This geometry can be used either to map surface features or to measure strain in crystalline specimens. Shifts in the specimen surface, or the atomic Bragg planes perpendicular to the surface, appear in the phase of the ptychographic image.

=== Vectorial ptychography ===
Vectorial ptychography needs to be invoked when the multiplicative model of the interaction between the probe and the specimen cannot be described by scalar quantities. This happens typically when polarized light probes an anisotropic specimen, and when this interaction modifies the state of polarization of light. In that case, the interaction needs to be described by the Jones formalism, where field and object are described by a two-component complex vector and a 2×2 complex matrix respectively. The optical configuration for vectorial ptychography is similar to that of classical (scalar) ptychography, although a control of light polarization (before and after the specimen) needs to be implemented in the setup. Jones maps of the specimens can be retrieved, allowing the quantification of a wide range of optical properties (phase, birefringence, orientation of neutral axes, diattenuation, etc.). Similarly to scalar ptychography, the probes used for the measurement can be jointly estimated together with the specimen. As a consequence, vectorial ptychography is also an elegant approach for quantitative imaging of coherent vectorial light beams (mixing wavefront and polarization features).

== Advantages ==

=== Lens insensitive ===
Ptychography can be undertaken without using any lenses at all, although most implementations use a lens of some type, if only to condense radiation onto the specimen. The detector can measure high angles of scatter, which do not need to pass through a lens. The resolution is therefore only limited by the maximal angle of scatter that reaches the detector, and so avoids the effects of diffraction broadening due to a lens of small numerical aperture or aberrations within the lens. This is key in X-ray, electron and EUV ptychography, where conventional lenses are difficult and expensive to make.

=== Image phase ===
Ptychography solves for the phase induced by the real part of the refractive index of the specimen, as well as absorption (the imaginary part of the refractive index). This is crucial for seeing transparent specimens that do not have significant natural absorption contrast, for example biological cells (at visible light wavelengths), thin high-resolution electron microscopy specimens, and almost all materials at hard X-ray wavelengths. In the latter case, the (linear) phase signal is also ideal for high-resolution X-ray ptychographic tomography. The strength and contrast of the phase signal also means that far fewer photon or electron counts are needed to make an image: this is very important in electron ptychography, where damage to the specimen is a major issue that must be avoided at all costs.

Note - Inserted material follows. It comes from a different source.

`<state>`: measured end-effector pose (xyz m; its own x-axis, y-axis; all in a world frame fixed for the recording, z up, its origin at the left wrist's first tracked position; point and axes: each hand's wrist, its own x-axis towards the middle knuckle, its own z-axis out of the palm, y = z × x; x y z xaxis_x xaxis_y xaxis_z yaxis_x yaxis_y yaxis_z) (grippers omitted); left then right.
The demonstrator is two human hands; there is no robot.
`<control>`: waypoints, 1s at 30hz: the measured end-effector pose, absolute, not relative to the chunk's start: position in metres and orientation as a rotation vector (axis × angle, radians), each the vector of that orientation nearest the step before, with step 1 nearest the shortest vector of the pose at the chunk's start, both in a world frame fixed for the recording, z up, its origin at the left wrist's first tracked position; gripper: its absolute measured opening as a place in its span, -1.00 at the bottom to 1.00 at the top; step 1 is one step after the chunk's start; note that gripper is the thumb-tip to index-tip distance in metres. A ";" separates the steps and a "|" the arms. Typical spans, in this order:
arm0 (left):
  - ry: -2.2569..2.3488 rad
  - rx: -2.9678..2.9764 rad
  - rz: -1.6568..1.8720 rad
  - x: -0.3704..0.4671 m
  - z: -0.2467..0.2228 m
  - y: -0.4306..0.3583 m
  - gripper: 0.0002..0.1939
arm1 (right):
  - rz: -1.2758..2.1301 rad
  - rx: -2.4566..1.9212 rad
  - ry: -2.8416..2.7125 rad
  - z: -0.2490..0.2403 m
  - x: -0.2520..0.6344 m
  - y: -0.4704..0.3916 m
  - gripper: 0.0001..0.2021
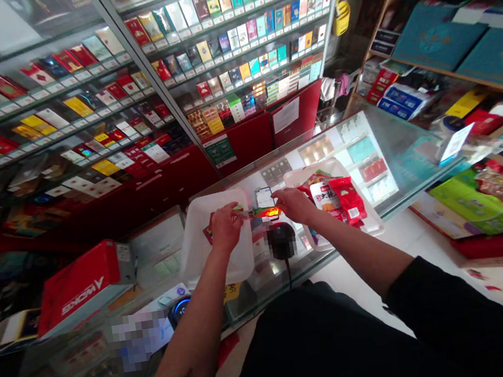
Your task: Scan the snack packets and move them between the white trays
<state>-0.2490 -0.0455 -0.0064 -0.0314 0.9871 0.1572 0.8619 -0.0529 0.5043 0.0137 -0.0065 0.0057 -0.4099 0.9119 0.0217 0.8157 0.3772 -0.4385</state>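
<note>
Between my two hands a small shiny packet [264, 212], orange, red and green, is stretched out above the glass counter. My left hand [227, 225] pinches its left end, over the edge of a white plastic bin [202, 255] that has a dark red packet inside. On the packet's right end, the fingers of my right hand [295, 205] are closed, beside a second white bin [372, 221] with red and white snack packets [349, 201]. A black round device [282, 240] on a cable stands just below the packet, and a phone-like screen [264, 198] lies behind it.
The glass counter [400, 172] runs across the view. A red box [84, 286] sits at its left, near a round device with a blue ring [182, 309]. Shelves of small boxes [229, 40] rise behind. Teal boxes [436, 35] fill a right shelf, above a green box [494, 202].
</note>
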 end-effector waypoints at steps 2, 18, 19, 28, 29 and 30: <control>1.962 2.000 0.731 -0.246 -0.004 -0.044 -0.62 | 0.517 -1.508 -2.362 0.008 0.018 -0.006 -0.63; 1.776 2.120 0.891 -0.158 0.038 -0.022 -0.93 | 0.260 -1.421 -2.247 0.036 0.101 0.029 -0.79; 1.758 2.142 0.892 -0.150 0.037 -0.019 -0.93 | 0.235 -1.441 -2.235 0.036 0.109 0.032 -0.79; 1.621 2.332 0.735 -0.079 0.023 0.008 -0.87 | 0.097 -1.605 -2.198 0.021 0.175 0.045 -0.77; 1.613 2.350 0.714 -0.072 0.022 0.010 -0.86 | 0.091 -1.620 -2.196 0.019 0.181 0.046 -0.77; 1.604 2.367 0.693 -0.066 0.021 0.013 -0.86 | 0.085 -1.634 -2.194 0.017 0.186 0.046 -0.76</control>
<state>-0.0660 0.0130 0.0212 0.3014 0.9152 0.2676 0.8220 -0.3916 0.4135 0.1861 0.0464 0.0173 -0.2351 0.9307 0.2801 0.9063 0.3140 -0.2827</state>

=== Tolerance to incoherence ===
Unlike holography, ptychography uses the object itself as an interferometer. It does not require a reference beam. Although holography can solve the image phase problem, it is very difficult to implement in the electron microscope, where the reference beam is extremely sensitive to magnetic interference or other sources of instability. This is why ptychography is not limited by the conventional "information limit" in conventional electron imaging. Furthermore, ptychographical data is sufficiently diverse to remove the effects of partial coherence that would otherwise affect the reconstructed image.

=== Self-calibration ===
The ptychographical data set can be posed as a blind deconvolution problem. It has sufficient diversity to solve for both the moving functions (illumination and object), which appear symmetrically in the mathematics of the inversion process. This is now routinely done in any ptychographical experiment, even if the illumination optics have been previously well characterised. Diversity can also be used to solve retrospectively for errors in the offsets of the two functions, blurring in the scan, detector faults, like missing pixels, etc.

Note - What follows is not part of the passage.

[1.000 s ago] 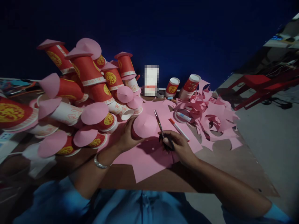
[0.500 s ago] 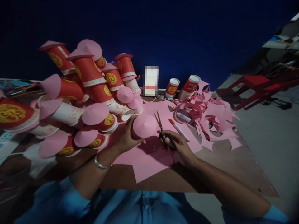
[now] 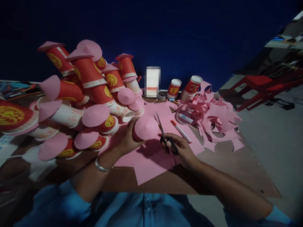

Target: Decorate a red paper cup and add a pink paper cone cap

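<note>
My left hand (image 3: 130,137) is wrapped round a red paper cup topped with a pink paper cone (image 3: 146,127), whose tip faces up toward me. In my right hand (image 3: 176,145) are black-handled scissors (image 3: 160,125), their blades slightly apart and pointing away, close to the cone's right edge. Beneath both hands lie pink paper sheets (image 3: 151,170) on the brown table (image 3: 189,186). A red and white marker (image 3: 181,131) rests on the paper beyond my right hand.
Many red cups with pink cone tops (image 3: 87,71) are piled at the left. Pink paper scraps (image 3: 224,123) heap up at the right. Two upright cup stacks (image 3: 174,89) stand at the back, near a pixelated upright object (image 3: 152,82). A red stool (image 3: 255,82) is at far right.
The scissors have tilted slightly left, closer to the cone, with my right hand. My left hand still holds the cup. The whole view has shifted very slightly.
</note>
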Demonstrator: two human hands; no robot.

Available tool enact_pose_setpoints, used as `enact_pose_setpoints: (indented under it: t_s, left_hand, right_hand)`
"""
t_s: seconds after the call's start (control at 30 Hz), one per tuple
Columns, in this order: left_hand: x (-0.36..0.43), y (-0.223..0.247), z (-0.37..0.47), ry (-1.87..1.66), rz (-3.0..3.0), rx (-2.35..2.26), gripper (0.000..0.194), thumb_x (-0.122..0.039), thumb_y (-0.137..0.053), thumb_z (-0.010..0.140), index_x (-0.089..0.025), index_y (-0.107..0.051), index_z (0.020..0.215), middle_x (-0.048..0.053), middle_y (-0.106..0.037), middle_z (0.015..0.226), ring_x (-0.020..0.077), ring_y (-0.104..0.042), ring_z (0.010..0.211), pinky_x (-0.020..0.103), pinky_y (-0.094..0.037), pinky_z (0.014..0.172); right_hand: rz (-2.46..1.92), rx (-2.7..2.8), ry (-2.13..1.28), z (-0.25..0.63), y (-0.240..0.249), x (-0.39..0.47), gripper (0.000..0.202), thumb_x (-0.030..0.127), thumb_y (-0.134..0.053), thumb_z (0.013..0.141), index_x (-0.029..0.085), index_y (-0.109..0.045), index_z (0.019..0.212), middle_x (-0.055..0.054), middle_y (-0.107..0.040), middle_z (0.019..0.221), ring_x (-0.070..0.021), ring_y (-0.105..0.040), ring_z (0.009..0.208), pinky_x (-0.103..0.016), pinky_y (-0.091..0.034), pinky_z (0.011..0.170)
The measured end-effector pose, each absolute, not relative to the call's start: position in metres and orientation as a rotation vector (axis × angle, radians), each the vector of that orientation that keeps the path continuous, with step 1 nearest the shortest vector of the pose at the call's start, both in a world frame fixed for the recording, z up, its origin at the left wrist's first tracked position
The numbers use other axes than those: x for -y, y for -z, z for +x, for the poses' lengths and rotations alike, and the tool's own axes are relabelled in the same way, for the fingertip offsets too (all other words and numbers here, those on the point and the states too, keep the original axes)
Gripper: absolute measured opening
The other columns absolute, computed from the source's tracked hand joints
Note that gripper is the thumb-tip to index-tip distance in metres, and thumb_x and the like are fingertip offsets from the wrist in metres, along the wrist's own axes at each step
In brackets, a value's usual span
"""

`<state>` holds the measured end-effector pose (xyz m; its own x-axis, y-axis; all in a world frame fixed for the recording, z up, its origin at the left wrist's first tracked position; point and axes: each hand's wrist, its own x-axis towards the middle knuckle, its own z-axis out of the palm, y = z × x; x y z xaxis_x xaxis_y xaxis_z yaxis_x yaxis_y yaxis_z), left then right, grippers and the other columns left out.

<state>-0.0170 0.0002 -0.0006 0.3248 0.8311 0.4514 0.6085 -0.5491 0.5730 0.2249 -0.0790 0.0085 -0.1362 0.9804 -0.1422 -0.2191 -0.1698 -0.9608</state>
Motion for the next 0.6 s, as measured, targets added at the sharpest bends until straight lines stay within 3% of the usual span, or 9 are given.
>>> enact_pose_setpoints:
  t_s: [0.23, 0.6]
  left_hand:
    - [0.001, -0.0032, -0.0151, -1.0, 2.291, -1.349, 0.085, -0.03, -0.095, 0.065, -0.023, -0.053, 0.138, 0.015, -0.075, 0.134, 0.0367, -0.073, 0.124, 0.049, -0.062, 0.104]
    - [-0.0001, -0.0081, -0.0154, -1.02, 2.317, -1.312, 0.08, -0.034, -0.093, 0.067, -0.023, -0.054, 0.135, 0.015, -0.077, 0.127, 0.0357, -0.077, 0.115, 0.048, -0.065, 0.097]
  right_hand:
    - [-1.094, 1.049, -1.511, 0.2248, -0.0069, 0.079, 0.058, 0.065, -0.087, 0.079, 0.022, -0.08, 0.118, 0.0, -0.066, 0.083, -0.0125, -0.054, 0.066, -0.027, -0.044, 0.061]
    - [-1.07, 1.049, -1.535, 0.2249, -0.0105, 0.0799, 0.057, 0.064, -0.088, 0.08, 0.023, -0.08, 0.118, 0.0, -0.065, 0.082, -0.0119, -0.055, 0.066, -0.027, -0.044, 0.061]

=== Inversion of multiple scattering ===
In conventional imaging, multiple scattering in a thick sample can seriously complicate, or even entirely invalidate, simple interpretation of an image. This is especially true in electron imaging (where multiple scattering is called "dynamical scattering"). Conversely, ptychography generates estimates of hundreds or thousands of exit waves, each of which contains different scattering information. This can be used to retrospectively remove multiple scattering effects.

=== Robustness to noise ===
The number counts required for a ptychography experiment is the same as for a conventional image, even though the counts are distributed over very many diffraction patterns. This is because the dose fractionation theorem applies to ptychography. Maximum-likelihood methods can be employed to reduce the effects of Poisson noise.

== Applications ==
Applications of ptychography are diverse because it can be used with any type of radiation that can be prepared as a quasi-monochromatic propagating wave.

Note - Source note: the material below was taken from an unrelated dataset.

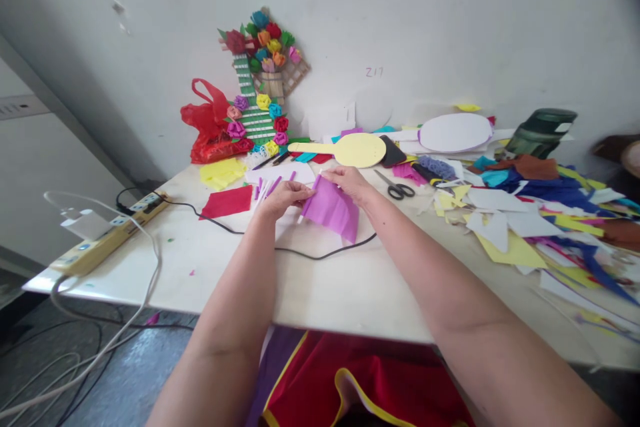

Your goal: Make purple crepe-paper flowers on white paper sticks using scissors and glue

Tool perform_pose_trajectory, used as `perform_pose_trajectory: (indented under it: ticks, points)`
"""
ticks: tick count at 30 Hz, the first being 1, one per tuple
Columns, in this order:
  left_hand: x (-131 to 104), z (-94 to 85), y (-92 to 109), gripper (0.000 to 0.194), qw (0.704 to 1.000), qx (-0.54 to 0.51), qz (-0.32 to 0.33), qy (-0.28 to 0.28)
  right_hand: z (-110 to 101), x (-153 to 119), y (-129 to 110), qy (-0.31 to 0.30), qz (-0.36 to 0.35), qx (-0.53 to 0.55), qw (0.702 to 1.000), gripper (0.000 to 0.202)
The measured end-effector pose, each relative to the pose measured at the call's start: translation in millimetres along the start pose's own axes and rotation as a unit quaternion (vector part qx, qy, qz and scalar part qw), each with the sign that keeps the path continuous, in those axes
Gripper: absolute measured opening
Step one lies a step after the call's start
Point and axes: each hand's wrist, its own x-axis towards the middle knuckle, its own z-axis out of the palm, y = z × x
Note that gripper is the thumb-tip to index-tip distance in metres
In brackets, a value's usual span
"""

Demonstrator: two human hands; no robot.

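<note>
A piece of purple crepe paper (333,210) hangs between my two hands over the table. Its left edge lies along a thin white stick (317,181), whose ends poke out above and below the paper. My left hand (289,199) pinches this edge near the lower part of the stick. At the upper edge, the fingers of my right hand (349,183) are closed on the paper near the top of the stick. Just left of the paper lie several white and purple-wrapped sticks (273,187). A red paper piece (227,202) rests further left.
Scissors (397,187) lie right of my hands, with a heap of paper scraps (520,213) beyond. Behind are a yellow paddle-shaped cutout (357,149) and paper-flower crafts (257,103). A black cable (320,257) crosses the table; a power strip (110,233) sits at left.
</note>
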Motion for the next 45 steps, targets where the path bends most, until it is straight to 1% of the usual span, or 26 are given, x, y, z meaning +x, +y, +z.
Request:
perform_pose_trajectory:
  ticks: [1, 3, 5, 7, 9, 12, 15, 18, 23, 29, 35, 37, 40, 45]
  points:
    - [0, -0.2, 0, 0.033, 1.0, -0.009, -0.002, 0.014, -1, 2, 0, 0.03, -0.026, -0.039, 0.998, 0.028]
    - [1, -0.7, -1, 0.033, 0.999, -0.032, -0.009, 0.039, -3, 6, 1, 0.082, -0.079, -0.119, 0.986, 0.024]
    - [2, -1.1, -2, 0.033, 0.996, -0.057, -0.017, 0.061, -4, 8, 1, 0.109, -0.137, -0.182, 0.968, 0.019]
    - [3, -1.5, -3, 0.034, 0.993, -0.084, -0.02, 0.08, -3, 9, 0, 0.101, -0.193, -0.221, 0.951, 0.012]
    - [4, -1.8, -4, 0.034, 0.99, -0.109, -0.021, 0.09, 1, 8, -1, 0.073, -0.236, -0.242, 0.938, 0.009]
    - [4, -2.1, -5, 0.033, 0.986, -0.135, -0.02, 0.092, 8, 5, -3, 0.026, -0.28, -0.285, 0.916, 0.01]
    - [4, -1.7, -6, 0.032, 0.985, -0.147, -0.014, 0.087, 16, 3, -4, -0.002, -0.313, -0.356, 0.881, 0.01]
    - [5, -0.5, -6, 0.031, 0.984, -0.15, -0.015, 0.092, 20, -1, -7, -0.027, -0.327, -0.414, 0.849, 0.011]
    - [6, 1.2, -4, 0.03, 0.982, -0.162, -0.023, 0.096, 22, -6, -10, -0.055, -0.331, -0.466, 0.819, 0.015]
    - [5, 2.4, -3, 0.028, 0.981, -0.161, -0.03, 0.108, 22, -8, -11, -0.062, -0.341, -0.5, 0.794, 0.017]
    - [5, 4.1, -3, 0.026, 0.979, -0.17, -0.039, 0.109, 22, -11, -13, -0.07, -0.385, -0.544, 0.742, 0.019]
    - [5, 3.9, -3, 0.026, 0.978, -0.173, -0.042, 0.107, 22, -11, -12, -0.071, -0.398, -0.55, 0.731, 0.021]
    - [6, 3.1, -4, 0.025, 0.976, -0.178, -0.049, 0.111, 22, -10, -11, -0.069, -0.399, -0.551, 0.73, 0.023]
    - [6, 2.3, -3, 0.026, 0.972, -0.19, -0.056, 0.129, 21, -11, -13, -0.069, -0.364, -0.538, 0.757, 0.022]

Ptychographic imaging, along with advances in detectors and computing, has resulted in the development of X-ray microscopes. Coherent beams are required in order to obtain far-field diffraction patterns with speckle patterns. Coherent X-ray beams can be produced by modern synchrotron radiation sources, free-electron lasers and high-harmonic sources. In terms of routine analysis, X-ray ptychotomography is today the most commonly used technique. It has been applied to many materials problems including, for example, the study of paint, imaging battery chemistry, imaging stacked layers of tandem solar cells, and the dynamics of fracture. In the X-ray regime, ptychography has also been used to obtain a 3D mapping of the disordered structure in the white Cyphochilus beetle, and a 2D imaging of the domain structure in a bulk heterojunction for polymer solar cells.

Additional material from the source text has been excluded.